Spondyloarthropathy or spondyloarthrosis refers to any joint disease of the vertebral column. As such, it is a class or category of diseases rather than a single, specific entity. It differs from spondylopathy, which is a disease of the vertebra itself, but many conditions involve both spondylopathy and spondyloarthropathy.

Spondyloarthropathy with inflammation is called axial spondyloarthritis. In the broadest sense, the term spondyloarthropathy includes joint involvement of vertebral column from any type of joint disease, including rheumatoid arthritis and osteoarthritis, but the term is often used for a specific group of disorders with certain common features, which are often specifically termed seronegative spondylarthropathies.
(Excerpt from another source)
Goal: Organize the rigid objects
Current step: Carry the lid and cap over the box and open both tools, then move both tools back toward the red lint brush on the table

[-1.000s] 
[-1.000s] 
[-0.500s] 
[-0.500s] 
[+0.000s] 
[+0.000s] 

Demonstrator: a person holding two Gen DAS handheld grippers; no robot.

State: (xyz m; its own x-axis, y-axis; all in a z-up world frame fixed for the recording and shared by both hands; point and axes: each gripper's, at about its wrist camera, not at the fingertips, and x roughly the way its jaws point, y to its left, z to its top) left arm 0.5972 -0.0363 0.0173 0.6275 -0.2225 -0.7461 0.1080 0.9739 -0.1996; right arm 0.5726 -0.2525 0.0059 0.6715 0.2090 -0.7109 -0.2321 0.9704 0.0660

They have an increased incidence of HLA-B27, as well as negative rheumatoid factor and ANA. Enthesopathy is also sometimes present in association with seronegative .

Non-vertebral signs and symptoms of degenerative or other not directly infected inflammation, in the manner of spondyloarthropathies, include asymmetric peripheral arthritis (which is distinct from rheumatoid arthritis), arthritis of the toe interphalangeal joints, sausage digits, Achilles tendinitis, plantar fasciitis, costochondritis, iritis, and mucocutaneous lesions. But lower back pain is the most common clinical presentation of the causes of spondyloarthropoathies; this back pain is unique because it decreases with activity.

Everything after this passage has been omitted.